Home - MRISS-Projects/dsh GitHub Wiki

Document Smart Highlights

Document Smart Highlights aims to provide a set of web services to allow uploading of PDF and HTML files and return a list of keywords and most relevant sentences. This system applies state of the art algorithms, using NLP techniques to produce both the list of keywords and most relevant sentences. This last one, using automatic document summarization techniques.

Overall Process Description

The overall process of file submission and keywords/relevant sentence extraction is described as follows:

File Submission

A web service is established in a way that:

  • User uses a web service call to submit/upload a file.

    • System submit the file to process asynchronously and return a token to the user
  • User uses a web service call to keep probing the status of file processing, using the token previously returned.

  • When the file processing is done, the previous call return success and user uses another call to retrieve the results having two parts:

    • A list of keywords

    • A list of most relevant sentences

File Indexing

  • The first processing task is to submit files to a database where it will be indexed and processed to be able to identify individual terms or tokens inside the file context. This is used submitting the files to be stored at a database provided by Apache SOLR.

File Keyword Extraction

  • The keyword extraction is executed by setting scores to each term in the document's text. This is using a TF/IDF approach through several different implementations of TF and IDF, as shown at this paper.

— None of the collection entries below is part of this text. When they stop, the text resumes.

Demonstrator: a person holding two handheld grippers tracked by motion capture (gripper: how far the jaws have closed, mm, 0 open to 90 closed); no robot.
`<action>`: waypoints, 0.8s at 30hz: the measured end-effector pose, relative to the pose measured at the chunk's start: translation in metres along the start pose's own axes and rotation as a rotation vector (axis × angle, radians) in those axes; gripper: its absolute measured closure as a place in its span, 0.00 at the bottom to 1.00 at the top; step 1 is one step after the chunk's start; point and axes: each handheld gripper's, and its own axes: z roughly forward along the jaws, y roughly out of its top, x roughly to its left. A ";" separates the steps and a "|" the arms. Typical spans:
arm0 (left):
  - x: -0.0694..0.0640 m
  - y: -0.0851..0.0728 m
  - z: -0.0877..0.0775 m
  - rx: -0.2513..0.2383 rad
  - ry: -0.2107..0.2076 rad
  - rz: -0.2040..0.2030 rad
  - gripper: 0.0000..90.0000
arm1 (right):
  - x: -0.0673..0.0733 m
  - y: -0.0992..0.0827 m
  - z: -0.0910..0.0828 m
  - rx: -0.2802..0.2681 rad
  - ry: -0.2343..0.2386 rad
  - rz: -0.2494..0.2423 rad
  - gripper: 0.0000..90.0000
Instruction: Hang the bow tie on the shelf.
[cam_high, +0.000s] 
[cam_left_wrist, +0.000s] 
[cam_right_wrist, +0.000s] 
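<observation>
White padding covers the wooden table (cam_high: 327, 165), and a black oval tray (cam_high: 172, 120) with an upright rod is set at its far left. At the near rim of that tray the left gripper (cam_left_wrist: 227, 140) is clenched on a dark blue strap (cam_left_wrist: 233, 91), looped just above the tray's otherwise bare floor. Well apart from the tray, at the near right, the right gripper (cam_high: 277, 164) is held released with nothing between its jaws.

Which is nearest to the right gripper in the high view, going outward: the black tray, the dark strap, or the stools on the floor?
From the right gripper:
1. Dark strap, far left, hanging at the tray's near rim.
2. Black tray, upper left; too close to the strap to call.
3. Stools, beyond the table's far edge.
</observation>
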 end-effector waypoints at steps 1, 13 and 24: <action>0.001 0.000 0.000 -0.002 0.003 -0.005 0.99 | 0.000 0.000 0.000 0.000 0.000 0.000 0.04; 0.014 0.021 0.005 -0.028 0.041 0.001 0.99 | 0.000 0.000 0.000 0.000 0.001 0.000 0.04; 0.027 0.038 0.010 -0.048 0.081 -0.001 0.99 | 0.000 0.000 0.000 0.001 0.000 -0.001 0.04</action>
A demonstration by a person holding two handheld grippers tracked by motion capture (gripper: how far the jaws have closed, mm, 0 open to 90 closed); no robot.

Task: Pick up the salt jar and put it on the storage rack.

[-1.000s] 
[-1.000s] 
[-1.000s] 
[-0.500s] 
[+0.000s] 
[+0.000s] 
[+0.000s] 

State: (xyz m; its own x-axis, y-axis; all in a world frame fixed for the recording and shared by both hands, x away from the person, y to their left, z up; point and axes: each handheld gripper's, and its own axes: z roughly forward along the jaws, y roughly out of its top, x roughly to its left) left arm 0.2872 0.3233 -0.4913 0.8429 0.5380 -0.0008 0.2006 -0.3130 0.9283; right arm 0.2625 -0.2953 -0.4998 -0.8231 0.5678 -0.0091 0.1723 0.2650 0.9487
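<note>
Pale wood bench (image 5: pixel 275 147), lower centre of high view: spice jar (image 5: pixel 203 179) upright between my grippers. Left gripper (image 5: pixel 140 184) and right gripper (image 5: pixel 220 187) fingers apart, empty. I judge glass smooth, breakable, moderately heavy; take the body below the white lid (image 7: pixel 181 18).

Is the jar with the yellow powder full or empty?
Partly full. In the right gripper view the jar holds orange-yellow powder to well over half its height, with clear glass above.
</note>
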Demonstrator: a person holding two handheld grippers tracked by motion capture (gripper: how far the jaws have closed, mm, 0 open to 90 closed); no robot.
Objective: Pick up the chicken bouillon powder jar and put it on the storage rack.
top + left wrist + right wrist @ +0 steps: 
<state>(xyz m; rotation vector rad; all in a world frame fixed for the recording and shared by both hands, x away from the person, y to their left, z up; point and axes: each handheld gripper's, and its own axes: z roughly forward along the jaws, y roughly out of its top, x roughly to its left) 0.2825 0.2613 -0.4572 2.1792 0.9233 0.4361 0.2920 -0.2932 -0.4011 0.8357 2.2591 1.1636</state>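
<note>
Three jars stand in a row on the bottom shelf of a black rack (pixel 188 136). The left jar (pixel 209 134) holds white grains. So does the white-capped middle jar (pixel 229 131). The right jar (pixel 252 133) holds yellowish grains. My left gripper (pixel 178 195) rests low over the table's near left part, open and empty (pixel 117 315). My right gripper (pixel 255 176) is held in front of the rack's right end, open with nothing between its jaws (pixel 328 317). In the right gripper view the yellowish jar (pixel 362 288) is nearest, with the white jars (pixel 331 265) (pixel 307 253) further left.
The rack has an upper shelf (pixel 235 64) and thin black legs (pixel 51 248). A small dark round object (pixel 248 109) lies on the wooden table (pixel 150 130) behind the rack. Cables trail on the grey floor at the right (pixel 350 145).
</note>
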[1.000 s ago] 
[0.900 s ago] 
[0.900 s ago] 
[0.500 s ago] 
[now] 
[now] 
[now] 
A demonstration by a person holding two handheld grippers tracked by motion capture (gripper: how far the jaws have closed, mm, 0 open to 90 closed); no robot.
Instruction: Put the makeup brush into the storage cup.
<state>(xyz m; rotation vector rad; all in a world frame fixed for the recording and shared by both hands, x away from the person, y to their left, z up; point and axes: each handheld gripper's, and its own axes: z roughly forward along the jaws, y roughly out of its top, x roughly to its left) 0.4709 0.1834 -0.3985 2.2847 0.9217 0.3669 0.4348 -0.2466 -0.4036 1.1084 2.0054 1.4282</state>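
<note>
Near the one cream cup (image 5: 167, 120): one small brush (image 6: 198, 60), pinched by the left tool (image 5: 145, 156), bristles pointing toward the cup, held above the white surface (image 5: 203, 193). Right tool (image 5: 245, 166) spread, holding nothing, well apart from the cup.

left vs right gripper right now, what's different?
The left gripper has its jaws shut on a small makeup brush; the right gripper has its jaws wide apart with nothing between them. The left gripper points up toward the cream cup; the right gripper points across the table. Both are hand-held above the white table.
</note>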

  • Those terms having the best scores obtained by a meta-algorithmic combination of all TF/IDF combination, will then be returned as the best ranked keywords.

Most Relevant Sentences Extraction

  • This is achieved applying typical automatic summarization techniques like extractive summarization or key phrase extraction.

  • The sentence relevance is calculated taking into account two main criteria:

    • Similarity of the sentence with the title: using the algorithm provided from this paper.

    • Multiple combinations of the TF/IDF of each term of the sentence, using the keyword extraction mechanism described above.

  • The sum of two criteria will define the score. The best scored sentences are returned aside with their respective paragraph numbers.